Whether Qiao was right in his assessment is not the point: this is what the Chinese leadership believes. And in early 2014, they became aware of US plans to stoke up dissent in Hong Kong, which led to student riots later that year. While America has tried several times to provoke China since then (trade tariffs, technology bans, the Huawei saga, Taiwan…), the only action China has taken is to defensively impose greater control over Hong Kong which was demonstrated by American action to be her weak point.

Finally, China’s patience over the dollar appears to be paying off. It has not interfered with America’s global plans, beyond ensuring with Russia that the Asian continent is their joint fiefdom.
But China’s economic tentacles are not confined to Asia. It trades everywhere, and its business and investment plans offer better prospects for all Africa, South America, and even Mexico. If it wasn’t for fear of American reprisals, their support for China and willingness to take its currency in payment would have already happened. But then America took a step too far in sanctioning Russia and leaning on Brussels-based SWIFT to cut Russia out of the dollar-based global payments system.
NATO and the EU fell in line with the Americans, while Asia, numerically far larger in population, backed Russia. The Americans had miscalculated, and for Russia it was business almost as normal while the western alliance suffered soaring energy, commodity, and food prices. This triggered rising interest rates and now credit contraction, leading to an initial banking crisis six weeks ago with the failure of Silicon Valley Bank and Credit Suisse in Europe. In the last six months, the dollar’s trade weighted index has fallen 11%.
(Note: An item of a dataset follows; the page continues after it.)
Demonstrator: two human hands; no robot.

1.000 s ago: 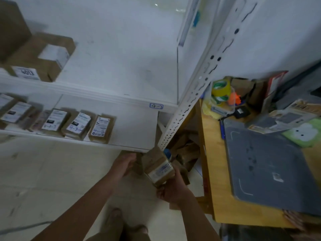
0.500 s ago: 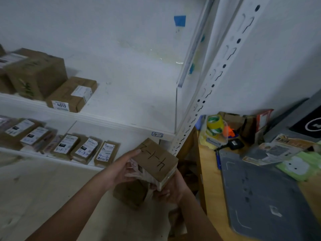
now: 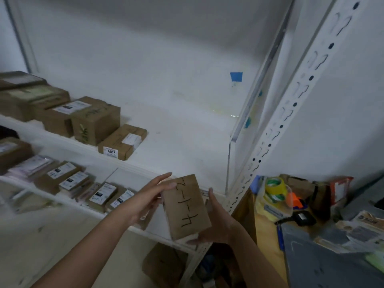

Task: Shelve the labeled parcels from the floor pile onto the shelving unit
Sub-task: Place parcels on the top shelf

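Cardboard parcel (image 3: 188,206), marker-labelled: held at lower centre of frame, raised within the last second from floor level to shelf height. Gripped underneath by right hand (image 3: 220,223), steadied by straight-fingered left hand (image 3: 149,196). Placement on white shelf (image 3: 187,142) judged next.

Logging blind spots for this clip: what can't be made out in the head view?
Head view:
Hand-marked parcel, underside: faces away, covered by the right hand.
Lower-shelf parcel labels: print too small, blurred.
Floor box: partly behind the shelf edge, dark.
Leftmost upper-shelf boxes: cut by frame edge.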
Not only has America now demonstrated to every non-aligned nation that its dollar’s power is overrated, but by imposing sanctions on Russia it ended up destabilising its own financial system. And now, non-aligned nations have a free choice: stick with America, its dollar, and its discredited financial system, or deepen ties with China with her credible economic plan and whose economy is now growing.
While there is an element of short-termism in this choice, for the longer-term China offers something which America, its World Bank, and regional network cannot. The World Bank dishes out some charity, which allows it to fill its glossy handouts with tales of doing good. But any emerging nation seeking credit gets it in dollars (which it has to repay, thereby maintaining demand for it) and has to satisfy a business-cum-political case for the loan. Dealing with China is different. Because her commercial interests align with those of her trading partners, China invests in infrastructure directly on its own or in partnership, building railways, highways, and communications. China can afford to do this because she has a savings driven economy. Furthermore, there are two currencies, onshore and offshore keeping offshore credit from migrating onshore. Therefore, the consequences for consumer price inflation of credit expansion are minimised.
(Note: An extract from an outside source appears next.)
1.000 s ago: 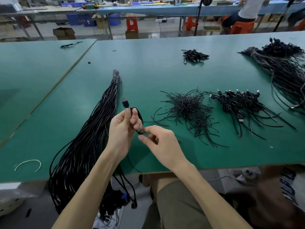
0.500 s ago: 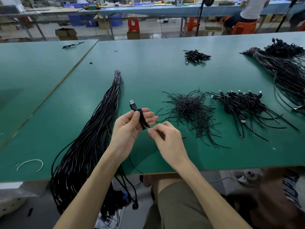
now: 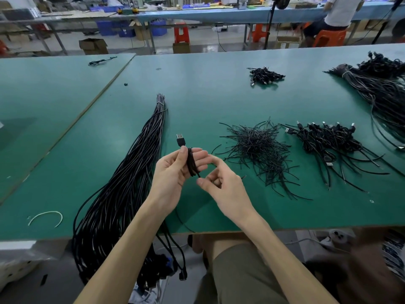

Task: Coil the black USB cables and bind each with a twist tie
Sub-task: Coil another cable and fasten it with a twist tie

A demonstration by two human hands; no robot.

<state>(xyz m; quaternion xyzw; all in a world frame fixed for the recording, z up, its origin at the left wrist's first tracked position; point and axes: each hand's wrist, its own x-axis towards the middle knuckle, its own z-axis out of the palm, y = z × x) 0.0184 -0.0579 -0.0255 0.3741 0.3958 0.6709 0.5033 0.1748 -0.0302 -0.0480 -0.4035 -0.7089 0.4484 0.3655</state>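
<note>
My left hand (image 3: pixel 175 172) holds a black USB cable (image 3: pixel 191 162) wound in loops across its palm, thumb on the loops, with the USB plug (image 3: pixel 180 139) sticking up above the fingers. My right hand (image 3: pixel 221 185) sits just right of it and pinches the cable's loose tail below the coil. A long bundle of uncoiled black cables (image 3: pixel 129 178) lies to the left and hangs off the table's front edge. A heap of black twist ties (image 3: pixel 258 148) lies to the right. Beyond it is a pile of coiled, bound cables (image 3: pixel 326 139).
The green table (image 3: pixel 208 95) also carries a small pile of bound cables (image 3: pixel 264 75) at the back and a big cable bundle (image 3: pixel 381 88) at far right. A white tie (image 3: pixel 46 217) lies near the front left. A person sits at a far bench (image 3: pixel 337 14).
The coil in my left hand has grown by more loops. Both hands have risen slightly and the plug now points more upright.
</note>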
Arguably, a shaky banking system is proving to be the dollar’s final undoing. Nations who hesitated before settling trade in renminbi are no longer doing so, understanding that their dollar reserves and balances are now at risk. There is additional safety in their numbers, because there are too many of them to be picked off by America individually. And if the US banking system continues to crumble, the interconnectedness with the other western alliance currencies is also at risk.
Other than those in the American camp, central banks are also re-evaluating their reserve policies. We have seen them add to their gold reserves, which is the same thing as selling dollars. According to the IMF, total foreign reserves fell by the equivalent of one trillion dollars in 2022, with the dollar content alone falling by $600bn. Renminbi in reserves at the year-end were only $298bn equivalent, so presumably they will be added to.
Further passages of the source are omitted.